_Provided data_
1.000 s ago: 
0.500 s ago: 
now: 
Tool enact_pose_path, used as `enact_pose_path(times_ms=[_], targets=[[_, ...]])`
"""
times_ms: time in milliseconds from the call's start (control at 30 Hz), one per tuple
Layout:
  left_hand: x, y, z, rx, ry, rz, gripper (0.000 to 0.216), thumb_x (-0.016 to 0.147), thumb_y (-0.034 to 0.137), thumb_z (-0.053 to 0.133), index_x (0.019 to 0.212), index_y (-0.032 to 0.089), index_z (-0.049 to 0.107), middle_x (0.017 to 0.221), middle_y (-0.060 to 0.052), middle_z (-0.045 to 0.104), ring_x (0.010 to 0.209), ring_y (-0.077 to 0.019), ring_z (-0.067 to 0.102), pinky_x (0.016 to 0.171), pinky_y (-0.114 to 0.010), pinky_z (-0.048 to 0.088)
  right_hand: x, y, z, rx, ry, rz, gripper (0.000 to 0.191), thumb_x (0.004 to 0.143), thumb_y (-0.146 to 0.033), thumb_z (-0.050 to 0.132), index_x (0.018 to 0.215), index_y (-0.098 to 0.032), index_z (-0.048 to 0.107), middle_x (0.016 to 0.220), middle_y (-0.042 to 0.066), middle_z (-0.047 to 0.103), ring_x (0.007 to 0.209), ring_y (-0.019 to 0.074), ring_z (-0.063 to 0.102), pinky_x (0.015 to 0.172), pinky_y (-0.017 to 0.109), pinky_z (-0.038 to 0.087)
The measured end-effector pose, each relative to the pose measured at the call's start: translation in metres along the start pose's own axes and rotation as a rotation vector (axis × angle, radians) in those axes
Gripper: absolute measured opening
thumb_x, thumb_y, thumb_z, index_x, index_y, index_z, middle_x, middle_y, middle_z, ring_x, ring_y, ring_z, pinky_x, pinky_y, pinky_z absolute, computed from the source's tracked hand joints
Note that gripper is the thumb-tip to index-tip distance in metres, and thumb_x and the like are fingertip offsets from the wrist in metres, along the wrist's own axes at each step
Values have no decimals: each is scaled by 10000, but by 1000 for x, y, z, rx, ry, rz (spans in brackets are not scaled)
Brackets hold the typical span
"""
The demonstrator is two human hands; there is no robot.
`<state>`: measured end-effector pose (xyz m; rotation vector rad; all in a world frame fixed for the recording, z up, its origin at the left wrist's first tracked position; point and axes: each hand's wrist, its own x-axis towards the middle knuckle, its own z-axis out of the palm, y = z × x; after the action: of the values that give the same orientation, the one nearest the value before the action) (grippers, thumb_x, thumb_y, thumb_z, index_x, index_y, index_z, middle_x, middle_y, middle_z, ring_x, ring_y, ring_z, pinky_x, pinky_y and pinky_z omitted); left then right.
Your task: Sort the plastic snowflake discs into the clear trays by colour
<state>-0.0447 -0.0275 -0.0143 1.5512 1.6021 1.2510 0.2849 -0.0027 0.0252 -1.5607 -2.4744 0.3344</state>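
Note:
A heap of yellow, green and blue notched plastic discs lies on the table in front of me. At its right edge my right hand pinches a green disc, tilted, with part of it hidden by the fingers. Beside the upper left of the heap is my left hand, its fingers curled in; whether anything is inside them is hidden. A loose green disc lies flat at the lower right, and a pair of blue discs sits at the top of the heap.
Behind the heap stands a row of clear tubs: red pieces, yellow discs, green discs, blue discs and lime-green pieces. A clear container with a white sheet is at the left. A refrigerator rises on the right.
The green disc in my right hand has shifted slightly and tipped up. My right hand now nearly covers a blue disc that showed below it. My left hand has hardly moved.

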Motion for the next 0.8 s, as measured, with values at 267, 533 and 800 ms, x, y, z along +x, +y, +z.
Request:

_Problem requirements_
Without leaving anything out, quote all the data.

_Exercise response_
1.000 s ago: 
0.500 s ago: 
now: 
Tool enact_pose_path, used as `enact_pose_path(times_ms=[_], targets=[[_, ...]])`
"""
times_ms: time in milliseconds from the call's start (control at 30 Hz), one per tuple
Layout:
  left_hand: x, y, z, rx, ry, rz, gripper (0.000 to 0.216), thumb_x (-0.016 to 0.147), thumb_y (-0.034 to 0.137), thumb_z (-0.053 to 0.133), index_x (0.019 to 0.212), index_y (-0.032 to 0.089), index_z (-0.049 to 0.107), middle_x (0.017 to 0.221), middle_y (-0.060 to 0.052), middle_z (-0.045 to 0.104), ring_x (0.010 to 0.209), ring_y (-0.077 to 0.019), ring_z (-0.067 to 0.102), pinky_x (0.016 to 0.171), pinky_y (-0.114 to 0.010), pinky_z (-0.048 to 0.088)
  right_hand: x, y, z, rx, ry, rz, gripper (0.000 to 0.191), thumb_x (0.004 to 0.143), thumb_y (-0.146 to 0.033), thumb_z (-0.050 to 0.132), index_x (0.018 to 0.215), index_y (-0.098 to 0.032), index_z (-0.048 to 0.107), middle_x (0.016 to 0.220), middle_y (-0.042 to 0.066), middle_z (-0.047 to 0.103), ring_x (0.007 to 0.209), ring_y (-0.019 to 0.074), ring_z (-0.063 to 0.102), pinky_x (0.015 to 0.172), pinky_y (-0.017 to 0.109), pinky_z (-0.038 to 0.087)
The measured end-effector pose, each relative to the pose measured at the call's start: translation in metres along the start pose's own axes and rotation as a rotation vector (axis × angle, radians) in those axes
Gripper: absolute measured opening
thumb_x, thumb_y, thumb_z, index_x, index_y, index_z, middle_x, middle_y, middle_z, ring_x, ring_y, ring_z, pinky_x, pinky_y, pinky_z absolute, computed from the source's tracked hand joints
Note that gripper is the thumb-tip to index-tip distance in metres, and thumb_x and the like are fingertip offsets from the wrist in metres, along the wrist's own axes at each step
Values have no decimals: each is scaled by 10000, but by 1000 for x, y, z, rx, ry, rz (spans in brackets are not scaled)
Brackets hold the typical span
"""
The demonstrator is two human hands; there is no robot.
`<state>`: measured end-effector pose (xyz m; rotation vector rad; all in a world frame fixed for the recording, z up, its origin at the left wrist's first tracked position; point and axes: each hand's wrist, its own x-axis towards the middle knuckle, its own z-axis out of the palm, y = z × x; after the action: of the values that give the same orientation, the one nearest the value before the action) (grippers, thumb_x, thumb_y, thumb_z, index_x, index_y, index_z, middle_x, middle_y, middle_z, ring_x, ring_y, ring_z, pinky_x, pinky_y and pinky_z omitted); left then right.
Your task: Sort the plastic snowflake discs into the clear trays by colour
<state>-0.0447 -0.0275 -0.0143 1.5512 1.6021 1.2510 0.2849 -0.0027 0.0252 -1.5607 -2.4744 0.3344</state>
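Note:
A heap of yellow, green and blue notched plastic discs lies on the table in front of me. At its right edge my right hand pinches a green disc, tilted, with part of it hidden by the fingers. Beside the upper left of the heap is my left hand, its fingers curled in; whether anything is inside them is hidden. A loose green disc lies flat at the lower right, and a pair of blue discs sits at the top of the heap.
Behind the heap stands a row of clear tubs: red pieces, yellow discs, green discs, blue discs and lime-green pieces. A clear container with a white sheet is at the left. A refrigerator rises on the right.
The green disc in my right hand has shifted slightly and tipped up. My right hand now nearly covers a blue disc that showed below it. My left hand has hardly moved.
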
Motion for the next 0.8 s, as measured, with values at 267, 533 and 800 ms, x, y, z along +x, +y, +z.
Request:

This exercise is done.